El culebrón suscitado a raíz de la discusión entre Kevin Durant y Draymond Green vivirá un nuevo capítulo. El ala-pívot no está nada contento con la decisión de los Warriors y apelará la multa de 120.000 dólares impuesta por la franquicia de Oakland.

Green aceptó la sanción de un partido, pero recibió con gran sorpresa la multa económica, por lo que ha transmitido su disconformidad a la Asociación Nacional de Jugadores de Baloncesto (NBPA), presidida por Chris Paul.

Ambas sanciones se derivan de la reacción de Green hacia su compañero Kevin Durant durante una discusión que tuvieron ambos jugadores tras la derrota ante Los Ángeles Clippers. El alero le recriminó a Draymond no haberle pasado el balón en los últimos segundos del partido, en un intercambio verbal que continuó en los vestuarios, donde el ala-pívot cuestionó la lealtad de su compañero.
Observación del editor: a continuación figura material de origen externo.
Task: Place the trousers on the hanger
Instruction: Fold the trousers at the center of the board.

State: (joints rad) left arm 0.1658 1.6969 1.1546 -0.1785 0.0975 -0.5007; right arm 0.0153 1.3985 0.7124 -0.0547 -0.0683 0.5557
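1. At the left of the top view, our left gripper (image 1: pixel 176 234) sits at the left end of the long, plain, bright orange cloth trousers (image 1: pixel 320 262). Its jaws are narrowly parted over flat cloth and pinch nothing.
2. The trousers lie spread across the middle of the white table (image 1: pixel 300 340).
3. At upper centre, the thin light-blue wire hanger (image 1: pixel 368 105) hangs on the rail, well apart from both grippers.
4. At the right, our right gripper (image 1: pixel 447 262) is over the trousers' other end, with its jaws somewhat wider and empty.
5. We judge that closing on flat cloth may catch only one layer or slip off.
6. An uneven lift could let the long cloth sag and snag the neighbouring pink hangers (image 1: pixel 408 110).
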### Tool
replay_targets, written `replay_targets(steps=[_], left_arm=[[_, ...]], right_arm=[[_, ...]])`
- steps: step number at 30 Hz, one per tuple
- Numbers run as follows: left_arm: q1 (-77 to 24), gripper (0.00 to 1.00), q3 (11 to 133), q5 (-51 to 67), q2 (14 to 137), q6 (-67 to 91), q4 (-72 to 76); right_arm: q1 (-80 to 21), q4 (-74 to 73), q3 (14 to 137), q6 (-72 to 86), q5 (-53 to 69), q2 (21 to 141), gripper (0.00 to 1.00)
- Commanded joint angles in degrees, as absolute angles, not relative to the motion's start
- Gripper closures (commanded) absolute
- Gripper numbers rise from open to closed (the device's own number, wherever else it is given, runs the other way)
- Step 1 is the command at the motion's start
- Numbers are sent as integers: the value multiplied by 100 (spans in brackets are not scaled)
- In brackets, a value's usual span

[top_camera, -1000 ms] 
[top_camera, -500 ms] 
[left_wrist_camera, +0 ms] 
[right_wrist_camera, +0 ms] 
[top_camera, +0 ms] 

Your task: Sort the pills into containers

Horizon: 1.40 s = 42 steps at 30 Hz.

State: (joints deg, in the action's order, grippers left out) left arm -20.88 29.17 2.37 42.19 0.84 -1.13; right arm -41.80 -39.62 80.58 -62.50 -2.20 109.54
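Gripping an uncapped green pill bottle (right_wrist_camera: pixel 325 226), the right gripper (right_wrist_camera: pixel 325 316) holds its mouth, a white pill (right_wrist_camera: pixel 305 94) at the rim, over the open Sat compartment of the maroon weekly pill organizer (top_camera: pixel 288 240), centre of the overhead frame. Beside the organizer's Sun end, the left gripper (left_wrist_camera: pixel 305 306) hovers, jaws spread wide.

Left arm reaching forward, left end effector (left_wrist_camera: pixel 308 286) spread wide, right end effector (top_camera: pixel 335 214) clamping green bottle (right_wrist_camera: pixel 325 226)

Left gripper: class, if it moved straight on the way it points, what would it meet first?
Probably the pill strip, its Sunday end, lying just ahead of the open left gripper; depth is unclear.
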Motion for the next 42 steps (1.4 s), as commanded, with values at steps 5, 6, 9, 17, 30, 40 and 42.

Varios empleados, dirigentes y compañeros de equipo han intentado apaciguar los ánimos para negociar la paz y asegurar que los Warriors vuelven a encarrilarse en su propósito de firmar su tercer campeonato consecutivo, cuarto en cinco años.

Green cumplió su partido de sanción este martes en la victoria de los Warriors sobre Atlanta y debería estar disponible para el partido de esta madrugada ante Houston.